Now we have wind we are at last able to use our Hydrovane wind-driven self steering and the Duogen (water/wind powered generator) and both are performing way beyond our expectations. The inherited old (and recently overhauled) Duogen in particular has proven a major pleasant surprise. If we have over 5 knots of boat speed the water mode easily covers all the boats power needs (autohelm, watermaker, navigation screens, fridge etc etc) and even puts some back in the battery with very little effect on our boat speed. Why oh why did we buy a diesel generator!

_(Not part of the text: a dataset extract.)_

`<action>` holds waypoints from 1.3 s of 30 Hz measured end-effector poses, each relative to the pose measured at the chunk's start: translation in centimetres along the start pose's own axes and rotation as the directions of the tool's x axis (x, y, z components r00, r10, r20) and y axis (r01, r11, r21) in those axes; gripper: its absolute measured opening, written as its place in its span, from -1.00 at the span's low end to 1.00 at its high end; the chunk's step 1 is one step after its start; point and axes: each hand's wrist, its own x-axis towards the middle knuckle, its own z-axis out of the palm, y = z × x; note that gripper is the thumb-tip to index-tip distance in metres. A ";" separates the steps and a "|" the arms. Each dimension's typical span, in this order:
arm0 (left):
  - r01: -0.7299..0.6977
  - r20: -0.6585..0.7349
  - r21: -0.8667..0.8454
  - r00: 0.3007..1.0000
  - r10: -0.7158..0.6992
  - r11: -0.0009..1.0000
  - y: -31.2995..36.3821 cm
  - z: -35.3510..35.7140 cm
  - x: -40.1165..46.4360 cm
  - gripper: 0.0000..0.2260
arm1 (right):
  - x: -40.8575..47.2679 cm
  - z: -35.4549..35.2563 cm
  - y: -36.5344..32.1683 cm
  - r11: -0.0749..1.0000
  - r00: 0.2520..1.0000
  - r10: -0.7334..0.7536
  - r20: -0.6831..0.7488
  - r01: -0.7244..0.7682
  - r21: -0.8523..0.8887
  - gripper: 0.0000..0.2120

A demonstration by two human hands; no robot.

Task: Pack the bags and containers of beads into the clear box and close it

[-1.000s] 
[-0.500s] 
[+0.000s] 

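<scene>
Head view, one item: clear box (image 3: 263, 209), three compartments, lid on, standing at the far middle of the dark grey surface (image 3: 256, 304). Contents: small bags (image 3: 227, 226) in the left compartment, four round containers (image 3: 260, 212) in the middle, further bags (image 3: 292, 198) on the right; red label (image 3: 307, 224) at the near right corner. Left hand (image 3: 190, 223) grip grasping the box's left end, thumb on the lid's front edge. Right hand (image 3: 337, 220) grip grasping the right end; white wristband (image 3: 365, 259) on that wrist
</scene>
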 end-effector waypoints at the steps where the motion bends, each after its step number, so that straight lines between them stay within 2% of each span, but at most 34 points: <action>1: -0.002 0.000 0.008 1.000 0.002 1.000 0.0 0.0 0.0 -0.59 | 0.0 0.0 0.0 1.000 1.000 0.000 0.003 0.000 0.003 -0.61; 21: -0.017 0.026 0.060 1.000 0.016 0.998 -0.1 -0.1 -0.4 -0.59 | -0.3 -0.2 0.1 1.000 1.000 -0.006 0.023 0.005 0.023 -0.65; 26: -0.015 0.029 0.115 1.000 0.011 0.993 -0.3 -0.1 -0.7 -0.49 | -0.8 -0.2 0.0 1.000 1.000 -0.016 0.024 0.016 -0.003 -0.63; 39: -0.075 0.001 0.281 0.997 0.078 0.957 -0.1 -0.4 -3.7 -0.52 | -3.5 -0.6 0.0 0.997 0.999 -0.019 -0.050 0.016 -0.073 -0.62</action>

This morning we found the usual various dead flying fish and squid on deck. It's hard to believe that the little squid can actually jump so high. There are whole flocks of them in this Southern Ocean leg so I suppose its no suprise, and its just a question of time before we find them down the hatches or in our flues. Apparently someone from Sapphire on the SSB net reported a flying fish landing on his face whilst he was napping in his bunk. I wonder if it is safe to make a sushi breakfast with the morning crop?
This morning we also woke up to a large sailing boat in the distance; the 'Christopher'. They got in touch with us via VHF and we had a lovely chat with a promise of a beer waiting for us when we get to Hiva. As the yacht looked enormous, was speeding past and they have a crew of 9 (taking the boat to meet its owner), I suspect the beers will be warm by the time we get to them.
I have been trying to make bread rolls this morning, but getting yeast to rise in this rock and roll has proved a challenge. Really hoping they will work out as we have plans for a hot dog dinner tomorrow. I am not sure we have anything in our medical kit that can cope with broken teeth or other bread-related injuries.